**Work instructions**
Reproduce the whole listing that follows, character for character, and drop the images.

**Data extract**

━━━━━━━━━━━━━━━━━━━━━━━━━━━━━━

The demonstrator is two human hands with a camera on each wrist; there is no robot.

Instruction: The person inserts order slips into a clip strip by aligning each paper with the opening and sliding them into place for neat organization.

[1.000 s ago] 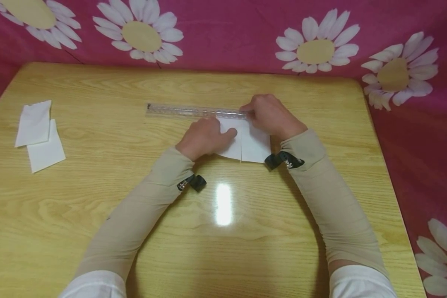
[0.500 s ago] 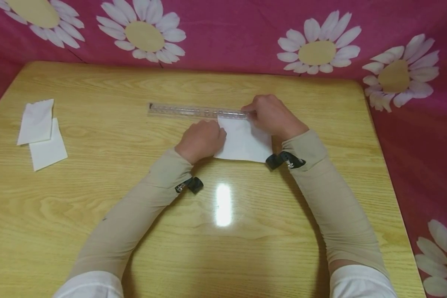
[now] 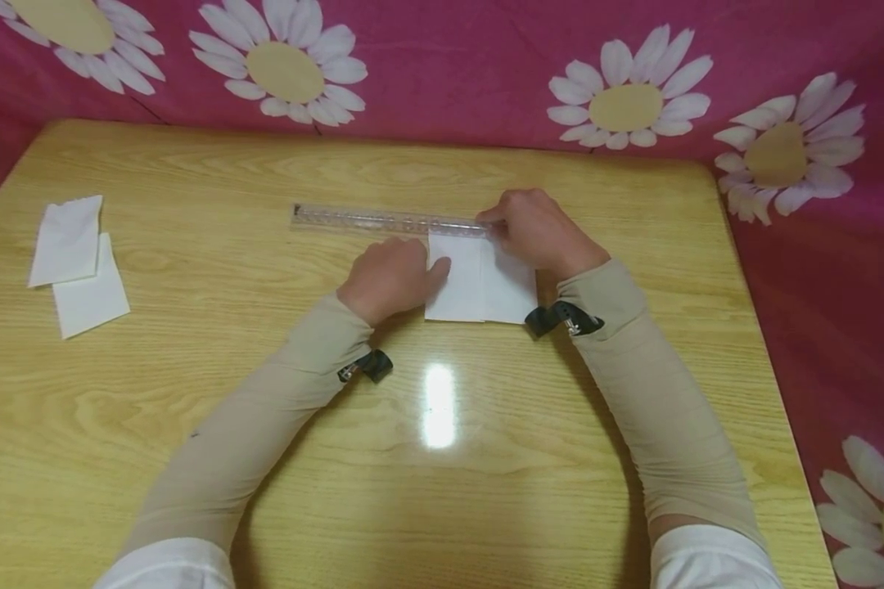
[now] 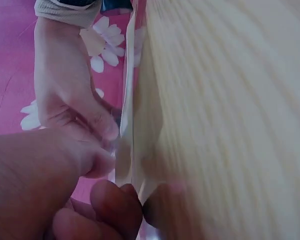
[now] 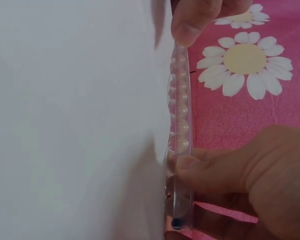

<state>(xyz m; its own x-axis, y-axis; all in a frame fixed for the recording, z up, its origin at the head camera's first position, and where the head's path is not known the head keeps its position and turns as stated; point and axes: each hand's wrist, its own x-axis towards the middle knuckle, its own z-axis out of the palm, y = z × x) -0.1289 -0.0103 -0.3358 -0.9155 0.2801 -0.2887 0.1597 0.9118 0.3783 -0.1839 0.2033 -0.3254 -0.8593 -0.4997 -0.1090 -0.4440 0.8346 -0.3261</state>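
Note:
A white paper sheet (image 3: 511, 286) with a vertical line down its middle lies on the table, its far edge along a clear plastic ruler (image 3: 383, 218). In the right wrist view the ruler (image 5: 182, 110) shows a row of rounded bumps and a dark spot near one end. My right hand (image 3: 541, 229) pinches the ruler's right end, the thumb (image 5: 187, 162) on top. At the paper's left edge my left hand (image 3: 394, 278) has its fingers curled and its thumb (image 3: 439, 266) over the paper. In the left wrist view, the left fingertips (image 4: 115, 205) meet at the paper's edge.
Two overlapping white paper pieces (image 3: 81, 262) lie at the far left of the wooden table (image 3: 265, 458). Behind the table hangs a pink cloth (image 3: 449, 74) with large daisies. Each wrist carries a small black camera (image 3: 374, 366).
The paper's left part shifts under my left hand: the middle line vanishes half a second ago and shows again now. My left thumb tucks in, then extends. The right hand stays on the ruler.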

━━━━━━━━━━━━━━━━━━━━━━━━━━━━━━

**Answer for this exercise**
The demonstrator is two human hands with a camera on each wrist; there is no robot.

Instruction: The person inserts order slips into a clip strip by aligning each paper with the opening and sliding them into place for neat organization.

[1.000 s ago] 
[0.500 s ago] 
[now] 
[now] 
[now] 

<state>(xyz m; its own x-axis, y-axis; all in a frame fixed for the recording, z up, its origin at the head camera's first position, and where the head's path is not known the head keeps its position and turns as stated; point and axes: each hand's wrist, its own x-axis towards the middle knuckle, its own z-axis out of the palm, y = z × x) -0.1289 -0.0103 -0.3358 -0.9155 0.2801 -0.2887 0.1597 0.9118 0.3783 -0.1839 0.2033 -0.3254 -0.8593 -0.4997 -0.1090 -0.4440 0.8346 -0.3261</state>
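Note:
A white paper sheet (image 3: 511, 286) with a vertical line down its middle lies on the table, its far edge along a clear plastic ruler (image 3: 383, 218). In the right wrist view the ruler (image 5: 182, 110) shows a row of rounded bumps and a dark spot near one end. My right hand (image 3: 541, 229) pinches the ruler's right end, the thumb (image 5: 187, 162) on top. At the paper's left edge my left hand (image 3: 394, 278) has its fingers curled and its thumb (image 3: 439, 266) over the paper. In the left wrist view, the left fingertips (image 4: 115, 205) meet at the paper's edge.
Two overlapping white paper pieces (image 3: 81, 262) lie at the far left of the wooden table (image 3: 265, 458). Behind the table hangs a pink cloth (image 3: 449, 74) with large daisies. Each wrist carries a small black camera (image 3: 374, 366).
The paper's left part shifts under my left hand: the middle line vanishes half a second ago and shows again now. My left thumb tucks in, then extends. The right hand stays on the ruler.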

This concludes the answer.